I’m having hugh problems since some days now.
First I have to say, that OH as service was never a problem, it’s been running for months now without any problems.
I don’t really know where to start since i’ve never been into a situation like this. I never worked with deamons/services and I really would need help here.
So Basically I’m running Openhabian with a Raspberry 3b, controlling about 15-20 devices with a lot of backend code.

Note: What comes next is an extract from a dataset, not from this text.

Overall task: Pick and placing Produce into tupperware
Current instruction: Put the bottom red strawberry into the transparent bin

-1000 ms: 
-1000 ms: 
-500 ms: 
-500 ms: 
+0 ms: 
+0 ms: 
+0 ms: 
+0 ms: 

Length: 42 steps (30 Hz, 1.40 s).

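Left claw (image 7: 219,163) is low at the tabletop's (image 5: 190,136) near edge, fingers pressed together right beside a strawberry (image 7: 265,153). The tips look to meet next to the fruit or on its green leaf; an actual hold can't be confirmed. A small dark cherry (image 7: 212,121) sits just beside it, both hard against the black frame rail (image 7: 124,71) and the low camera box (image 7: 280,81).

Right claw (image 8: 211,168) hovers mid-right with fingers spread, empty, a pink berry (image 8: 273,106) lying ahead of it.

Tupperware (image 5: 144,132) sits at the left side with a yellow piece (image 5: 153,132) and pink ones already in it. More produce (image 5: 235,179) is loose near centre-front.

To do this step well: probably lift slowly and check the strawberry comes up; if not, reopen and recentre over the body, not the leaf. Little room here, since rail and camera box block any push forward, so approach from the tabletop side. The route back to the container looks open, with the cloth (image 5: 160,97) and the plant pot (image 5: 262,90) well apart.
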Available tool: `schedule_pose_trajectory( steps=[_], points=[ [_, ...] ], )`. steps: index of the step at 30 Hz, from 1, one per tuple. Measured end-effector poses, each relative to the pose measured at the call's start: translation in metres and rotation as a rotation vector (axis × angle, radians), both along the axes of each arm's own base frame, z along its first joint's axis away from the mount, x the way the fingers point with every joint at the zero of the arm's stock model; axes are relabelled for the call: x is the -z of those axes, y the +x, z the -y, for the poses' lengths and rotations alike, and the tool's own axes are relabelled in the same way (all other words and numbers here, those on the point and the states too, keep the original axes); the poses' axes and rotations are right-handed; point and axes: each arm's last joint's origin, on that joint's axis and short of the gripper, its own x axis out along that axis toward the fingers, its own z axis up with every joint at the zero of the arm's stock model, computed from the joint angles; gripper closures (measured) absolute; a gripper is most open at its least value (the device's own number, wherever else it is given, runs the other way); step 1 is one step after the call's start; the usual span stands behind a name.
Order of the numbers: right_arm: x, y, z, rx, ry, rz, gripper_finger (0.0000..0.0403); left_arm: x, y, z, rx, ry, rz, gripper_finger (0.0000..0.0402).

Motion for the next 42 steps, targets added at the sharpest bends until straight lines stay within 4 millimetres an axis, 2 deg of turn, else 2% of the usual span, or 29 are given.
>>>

I’ve had some OpenHAB2 service shutdowns almost daily the last 3 days until today in the morning, when the OH service broke down completly and didn’t restart.
I had troubles getting it back to work, but after pulling the latest repo with an apt-get upgrade to stable 2.4, it’s running again and I’m very glad.
I don’t know where I can start with the OpenHAB services beeing killed, I don’t have any starting points to look at…

[12:25:16] openhabian@smarthome:~$ systemctl status openhab2
● openhab2.service - openHAB 2 - empowering the smart home
   Loaded: loaded (/usr/lib/systemd/system/openhab2.service; enabled; vendor preset: enabled)
   Active: active (running) since Sun 2018-12-23 12:24:26 CET; 1min 48s ago
     Docs: https://www.openhab.org/docs/
           https://community.openhab.org
 Main PID: 2380 (java)
   CGroup: /system.slice/openhab2.service
           └─2380 /usr/bin/java -Dopenhab.home=/usr/share/openhab2 -Dopenhab.conf=/etc/openhab2 -Dopenhab.runtime=/usr/share/openhab2/runtime -Dopenhab.userdata=/var/lib/openhab2 -Dopenhab.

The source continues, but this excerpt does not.